▼▼▼
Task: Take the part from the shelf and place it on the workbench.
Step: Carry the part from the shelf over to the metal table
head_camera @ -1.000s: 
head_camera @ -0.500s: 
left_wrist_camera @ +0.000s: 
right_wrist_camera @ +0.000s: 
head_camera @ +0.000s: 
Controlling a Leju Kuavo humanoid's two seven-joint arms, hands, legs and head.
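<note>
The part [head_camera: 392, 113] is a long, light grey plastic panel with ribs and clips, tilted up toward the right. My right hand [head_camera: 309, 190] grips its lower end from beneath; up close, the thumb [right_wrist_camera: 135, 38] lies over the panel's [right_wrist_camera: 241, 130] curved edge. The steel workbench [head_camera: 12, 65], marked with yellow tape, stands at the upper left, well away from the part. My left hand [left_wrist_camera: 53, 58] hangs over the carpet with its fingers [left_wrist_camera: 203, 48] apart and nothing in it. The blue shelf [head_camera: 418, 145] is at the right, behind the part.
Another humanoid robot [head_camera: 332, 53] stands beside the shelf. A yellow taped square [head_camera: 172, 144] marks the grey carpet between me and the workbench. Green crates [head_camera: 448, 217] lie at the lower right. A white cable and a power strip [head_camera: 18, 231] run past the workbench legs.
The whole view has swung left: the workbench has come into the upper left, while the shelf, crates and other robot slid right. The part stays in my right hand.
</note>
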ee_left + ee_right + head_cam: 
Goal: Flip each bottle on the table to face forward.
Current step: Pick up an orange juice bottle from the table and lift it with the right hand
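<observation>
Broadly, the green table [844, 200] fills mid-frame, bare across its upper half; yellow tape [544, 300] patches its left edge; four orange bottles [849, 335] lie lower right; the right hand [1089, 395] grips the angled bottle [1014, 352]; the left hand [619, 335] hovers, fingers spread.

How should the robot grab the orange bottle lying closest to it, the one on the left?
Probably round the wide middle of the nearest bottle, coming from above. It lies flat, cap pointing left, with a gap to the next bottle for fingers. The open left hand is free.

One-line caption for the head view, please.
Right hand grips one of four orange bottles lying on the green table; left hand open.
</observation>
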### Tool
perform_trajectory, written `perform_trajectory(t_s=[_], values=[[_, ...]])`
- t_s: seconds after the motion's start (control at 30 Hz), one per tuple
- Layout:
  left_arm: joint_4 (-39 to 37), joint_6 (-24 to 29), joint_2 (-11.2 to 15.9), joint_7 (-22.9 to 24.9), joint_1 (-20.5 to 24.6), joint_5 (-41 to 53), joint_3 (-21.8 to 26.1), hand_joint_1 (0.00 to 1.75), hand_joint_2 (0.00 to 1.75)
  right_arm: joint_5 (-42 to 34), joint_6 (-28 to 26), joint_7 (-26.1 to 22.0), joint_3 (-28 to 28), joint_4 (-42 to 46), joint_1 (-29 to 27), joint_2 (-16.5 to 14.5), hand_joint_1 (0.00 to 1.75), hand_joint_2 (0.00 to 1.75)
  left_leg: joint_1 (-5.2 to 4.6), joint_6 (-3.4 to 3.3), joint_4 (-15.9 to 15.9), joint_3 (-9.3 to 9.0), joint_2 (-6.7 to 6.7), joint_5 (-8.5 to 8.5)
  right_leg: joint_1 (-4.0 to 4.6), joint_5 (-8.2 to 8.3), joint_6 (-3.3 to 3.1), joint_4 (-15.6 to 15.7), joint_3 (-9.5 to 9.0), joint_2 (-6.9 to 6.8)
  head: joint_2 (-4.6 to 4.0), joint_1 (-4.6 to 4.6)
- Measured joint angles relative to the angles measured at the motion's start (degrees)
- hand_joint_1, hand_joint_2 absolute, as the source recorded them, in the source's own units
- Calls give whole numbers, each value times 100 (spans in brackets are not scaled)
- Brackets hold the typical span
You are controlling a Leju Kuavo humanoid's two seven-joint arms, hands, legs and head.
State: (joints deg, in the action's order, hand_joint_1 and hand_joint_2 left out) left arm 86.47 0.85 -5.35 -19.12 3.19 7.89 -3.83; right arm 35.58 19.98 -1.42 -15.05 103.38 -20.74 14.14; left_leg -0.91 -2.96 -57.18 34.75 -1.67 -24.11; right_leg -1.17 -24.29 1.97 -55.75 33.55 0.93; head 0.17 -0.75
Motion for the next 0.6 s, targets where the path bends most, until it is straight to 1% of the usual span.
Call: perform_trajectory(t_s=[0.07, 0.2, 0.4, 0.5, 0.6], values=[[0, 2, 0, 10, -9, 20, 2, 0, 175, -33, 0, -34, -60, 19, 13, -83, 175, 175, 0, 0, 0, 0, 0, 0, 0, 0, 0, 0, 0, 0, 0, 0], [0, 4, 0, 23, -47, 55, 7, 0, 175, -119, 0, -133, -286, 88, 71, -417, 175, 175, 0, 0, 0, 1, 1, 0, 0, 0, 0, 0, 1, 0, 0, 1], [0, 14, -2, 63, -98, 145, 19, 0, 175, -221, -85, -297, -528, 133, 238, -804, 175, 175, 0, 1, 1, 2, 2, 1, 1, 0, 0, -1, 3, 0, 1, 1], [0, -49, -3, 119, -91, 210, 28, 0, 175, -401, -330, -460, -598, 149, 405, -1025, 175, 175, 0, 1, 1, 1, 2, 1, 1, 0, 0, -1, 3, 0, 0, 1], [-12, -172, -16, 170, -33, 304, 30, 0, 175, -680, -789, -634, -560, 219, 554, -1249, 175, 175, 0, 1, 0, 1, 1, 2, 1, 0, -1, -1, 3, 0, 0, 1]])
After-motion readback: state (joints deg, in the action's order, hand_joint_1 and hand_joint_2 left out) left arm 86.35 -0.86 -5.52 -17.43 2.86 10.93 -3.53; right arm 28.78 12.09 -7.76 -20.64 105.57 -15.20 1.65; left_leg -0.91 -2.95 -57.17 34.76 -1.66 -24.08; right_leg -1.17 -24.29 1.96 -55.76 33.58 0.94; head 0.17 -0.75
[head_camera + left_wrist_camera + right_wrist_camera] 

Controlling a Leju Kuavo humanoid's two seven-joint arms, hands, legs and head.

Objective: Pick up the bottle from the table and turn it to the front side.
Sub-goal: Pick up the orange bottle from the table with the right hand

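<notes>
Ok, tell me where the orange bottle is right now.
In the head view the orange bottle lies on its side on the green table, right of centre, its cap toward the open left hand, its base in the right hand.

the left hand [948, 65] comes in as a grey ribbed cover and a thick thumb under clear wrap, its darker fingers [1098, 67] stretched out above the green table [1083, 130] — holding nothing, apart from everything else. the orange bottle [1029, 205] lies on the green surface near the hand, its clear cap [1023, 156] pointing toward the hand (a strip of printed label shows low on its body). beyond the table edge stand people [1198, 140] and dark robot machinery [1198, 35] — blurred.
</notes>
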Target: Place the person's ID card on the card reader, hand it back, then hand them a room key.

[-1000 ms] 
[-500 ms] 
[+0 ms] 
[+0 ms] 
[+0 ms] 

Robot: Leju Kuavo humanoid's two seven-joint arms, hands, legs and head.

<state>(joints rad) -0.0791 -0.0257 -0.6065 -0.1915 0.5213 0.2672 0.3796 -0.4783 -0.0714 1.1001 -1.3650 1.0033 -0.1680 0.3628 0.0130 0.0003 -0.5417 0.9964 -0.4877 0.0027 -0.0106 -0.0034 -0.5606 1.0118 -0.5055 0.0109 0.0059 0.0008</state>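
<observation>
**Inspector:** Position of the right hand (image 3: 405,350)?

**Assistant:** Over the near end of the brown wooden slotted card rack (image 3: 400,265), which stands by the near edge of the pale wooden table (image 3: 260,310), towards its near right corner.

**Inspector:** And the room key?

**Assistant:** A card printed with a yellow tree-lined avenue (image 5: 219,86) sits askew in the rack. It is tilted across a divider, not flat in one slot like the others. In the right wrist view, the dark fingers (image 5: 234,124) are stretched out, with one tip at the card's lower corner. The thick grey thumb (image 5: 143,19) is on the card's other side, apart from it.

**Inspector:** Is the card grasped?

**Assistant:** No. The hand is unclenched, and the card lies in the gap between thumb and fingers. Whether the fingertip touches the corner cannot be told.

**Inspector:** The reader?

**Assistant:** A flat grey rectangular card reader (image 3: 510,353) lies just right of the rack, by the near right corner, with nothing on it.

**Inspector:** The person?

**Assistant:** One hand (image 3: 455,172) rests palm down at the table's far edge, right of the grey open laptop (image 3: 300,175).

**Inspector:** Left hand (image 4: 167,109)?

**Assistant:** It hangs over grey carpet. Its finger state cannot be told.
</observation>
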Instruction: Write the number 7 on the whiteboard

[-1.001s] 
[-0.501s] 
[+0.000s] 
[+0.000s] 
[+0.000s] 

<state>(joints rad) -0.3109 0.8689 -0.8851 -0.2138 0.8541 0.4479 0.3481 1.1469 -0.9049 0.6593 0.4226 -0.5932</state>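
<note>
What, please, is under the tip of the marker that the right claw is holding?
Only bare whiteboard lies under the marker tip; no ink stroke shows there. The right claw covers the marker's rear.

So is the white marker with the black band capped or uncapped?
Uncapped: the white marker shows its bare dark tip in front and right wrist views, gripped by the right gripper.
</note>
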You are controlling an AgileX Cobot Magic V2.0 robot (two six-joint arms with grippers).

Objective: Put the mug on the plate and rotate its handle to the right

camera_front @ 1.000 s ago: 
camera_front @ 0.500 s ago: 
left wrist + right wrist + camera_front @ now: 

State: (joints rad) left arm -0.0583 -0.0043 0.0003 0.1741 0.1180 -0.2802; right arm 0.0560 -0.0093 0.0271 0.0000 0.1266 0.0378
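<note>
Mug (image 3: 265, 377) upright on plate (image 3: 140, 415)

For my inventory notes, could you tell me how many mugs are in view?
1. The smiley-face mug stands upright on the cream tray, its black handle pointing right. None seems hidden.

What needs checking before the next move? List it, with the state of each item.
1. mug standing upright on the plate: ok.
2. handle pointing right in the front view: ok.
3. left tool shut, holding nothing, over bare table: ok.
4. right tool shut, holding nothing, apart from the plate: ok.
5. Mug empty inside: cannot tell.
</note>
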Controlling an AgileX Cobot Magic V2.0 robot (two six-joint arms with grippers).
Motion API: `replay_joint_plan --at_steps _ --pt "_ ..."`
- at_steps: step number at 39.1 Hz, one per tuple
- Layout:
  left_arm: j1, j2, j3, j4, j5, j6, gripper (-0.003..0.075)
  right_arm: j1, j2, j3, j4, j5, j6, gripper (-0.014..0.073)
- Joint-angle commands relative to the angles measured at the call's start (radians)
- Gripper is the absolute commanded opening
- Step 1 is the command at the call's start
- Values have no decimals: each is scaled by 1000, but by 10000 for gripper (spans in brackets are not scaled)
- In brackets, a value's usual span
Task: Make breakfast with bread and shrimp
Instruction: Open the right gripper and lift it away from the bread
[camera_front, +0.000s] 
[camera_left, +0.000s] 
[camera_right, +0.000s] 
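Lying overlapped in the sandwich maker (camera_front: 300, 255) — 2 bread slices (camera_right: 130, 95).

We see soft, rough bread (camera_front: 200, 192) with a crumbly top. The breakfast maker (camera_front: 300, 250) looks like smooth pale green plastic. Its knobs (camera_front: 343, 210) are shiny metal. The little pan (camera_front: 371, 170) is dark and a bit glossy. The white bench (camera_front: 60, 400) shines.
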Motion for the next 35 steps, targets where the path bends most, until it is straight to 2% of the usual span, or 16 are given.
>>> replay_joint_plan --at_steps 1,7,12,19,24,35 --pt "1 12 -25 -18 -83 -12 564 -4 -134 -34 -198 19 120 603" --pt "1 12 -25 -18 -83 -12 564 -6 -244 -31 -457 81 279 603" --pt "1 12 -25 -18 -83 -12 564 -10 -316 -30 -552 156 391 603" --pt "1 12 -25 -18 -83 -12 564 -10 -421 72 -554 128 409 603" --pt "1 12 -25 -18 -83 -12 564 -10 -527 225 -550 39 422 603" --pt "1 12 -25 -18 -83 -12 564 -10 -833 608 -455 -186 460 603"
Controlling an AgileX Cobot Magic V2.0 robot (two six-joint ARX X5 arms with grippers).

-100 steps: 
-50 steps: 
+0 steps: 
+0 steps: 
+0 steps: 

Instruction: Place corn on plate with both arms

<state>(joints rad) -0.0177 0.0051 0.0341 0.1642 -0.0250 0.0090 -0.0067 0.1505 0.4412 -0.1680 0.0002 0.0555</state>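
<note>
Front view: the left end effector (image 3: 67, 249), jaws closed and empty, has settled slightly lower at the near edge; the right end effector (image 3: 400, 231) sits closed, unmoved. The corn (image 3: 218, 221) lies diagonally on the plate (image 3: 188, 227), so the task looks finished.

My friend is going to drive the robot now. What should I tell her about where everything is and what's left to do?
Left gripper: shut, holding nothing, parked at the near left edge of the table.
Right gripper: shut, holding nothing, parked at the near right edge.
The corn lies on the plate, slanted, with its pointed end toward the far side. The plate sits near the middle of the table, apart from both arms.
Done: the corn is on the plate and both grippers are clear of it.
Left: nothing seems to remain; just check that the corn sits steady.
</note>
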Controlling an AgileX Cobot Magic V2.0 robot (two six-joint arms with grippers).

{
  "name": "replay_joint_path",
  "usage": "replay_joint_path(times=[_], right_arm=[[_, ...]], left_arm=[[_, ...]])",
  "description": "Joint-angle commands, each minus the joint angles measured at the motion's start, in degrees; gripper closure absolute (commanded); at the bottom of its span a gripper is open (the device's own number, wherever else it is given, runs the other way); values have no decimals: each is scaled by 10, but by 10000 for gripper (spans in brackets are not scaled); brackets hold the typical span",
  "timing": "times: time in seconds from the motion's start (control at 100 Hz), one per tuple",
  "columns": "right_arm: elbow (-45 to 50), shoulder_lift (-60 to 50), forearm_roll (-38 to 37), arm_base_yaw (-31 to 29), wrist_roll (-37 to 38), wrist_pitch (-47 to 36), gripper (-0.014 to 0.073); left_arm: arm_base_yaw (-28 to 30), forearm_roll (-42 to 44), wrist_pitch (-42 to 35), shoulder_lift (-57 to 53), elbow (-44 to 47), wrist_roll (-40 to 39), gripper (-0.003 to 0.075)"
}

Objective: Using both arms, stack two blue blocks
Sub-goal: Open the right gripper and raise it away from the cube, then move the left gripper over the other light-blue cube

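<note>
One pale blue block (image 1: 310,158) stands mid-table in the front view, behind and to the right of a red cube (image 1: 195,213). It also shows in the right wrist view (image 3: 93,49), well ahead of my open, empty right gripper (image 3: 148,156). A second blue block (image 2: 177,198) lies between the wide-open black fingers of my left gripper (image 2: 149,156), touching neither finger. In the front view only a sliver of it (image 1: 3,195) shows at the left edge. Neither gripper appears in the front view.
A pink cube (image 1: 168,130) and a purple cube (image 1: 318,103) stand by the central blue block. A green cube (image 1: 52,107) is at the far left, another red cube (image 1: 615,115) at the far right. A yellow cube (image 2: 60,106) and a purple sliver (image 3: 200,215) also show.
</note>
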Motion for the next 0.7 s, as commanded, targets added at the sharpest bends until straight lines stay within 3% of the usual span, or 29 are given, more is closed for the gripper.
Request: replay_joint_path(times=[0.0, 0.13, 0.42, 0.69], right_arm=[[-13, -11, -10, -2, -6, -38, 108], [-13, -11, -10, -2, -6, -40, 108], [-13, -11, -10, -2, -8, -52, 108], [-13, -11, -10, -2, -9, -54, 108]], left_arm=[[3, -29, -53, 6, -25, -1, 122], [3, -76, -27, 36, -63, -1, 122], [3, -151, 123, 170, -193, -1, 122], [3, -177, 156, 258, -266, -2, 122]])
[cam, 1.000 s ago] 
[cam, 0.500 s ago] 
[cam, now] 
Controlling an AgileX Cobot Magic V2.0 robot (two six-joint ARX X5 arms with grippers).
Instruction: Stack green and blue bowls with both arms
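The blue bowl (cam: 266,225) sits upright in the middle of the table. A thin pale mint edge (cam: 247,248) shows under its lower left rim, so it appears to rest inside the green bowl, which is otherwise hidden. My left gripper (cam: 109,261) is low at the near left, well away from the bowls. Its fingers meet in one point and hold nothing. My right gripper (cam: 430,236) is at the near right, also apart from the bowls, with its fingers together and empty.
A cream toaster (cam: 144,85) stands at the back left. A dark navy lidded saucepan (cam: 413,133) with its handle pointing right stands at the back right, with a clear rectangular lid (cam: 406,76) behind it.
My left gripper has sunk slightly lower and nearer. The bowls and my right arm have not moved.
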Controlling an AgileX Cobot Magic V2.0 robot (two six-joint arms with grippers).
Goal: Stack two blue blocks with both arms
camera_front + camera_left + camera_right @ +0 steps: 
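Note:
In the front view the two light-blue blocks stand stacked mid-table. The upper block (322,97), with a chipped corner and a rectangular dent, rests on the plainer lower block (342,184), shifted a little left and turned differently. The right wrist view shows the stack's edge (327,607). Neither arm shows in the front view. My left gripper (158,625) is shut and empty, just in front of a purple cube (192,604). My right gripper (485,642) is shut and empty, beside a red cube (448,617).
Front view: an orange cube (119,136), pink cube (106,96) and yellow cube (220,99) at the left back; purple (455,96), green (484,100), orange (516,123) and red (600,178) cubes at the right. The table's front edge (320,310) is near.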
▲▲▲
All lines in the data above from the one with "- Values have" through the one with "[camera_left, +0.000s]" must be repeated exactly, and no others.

- _REPLY TO THE TASK_:
- Values have no decimals: each is scaled by 1000, but by 10000 for gripper (spans in brackets are not scaled)
- In brackets, a value's usual span
Task: Make breakfast with bread and shrimp
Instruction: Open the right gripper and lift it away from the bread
[camera_front, +0.000s] 
[camera_left, +0.000s] 

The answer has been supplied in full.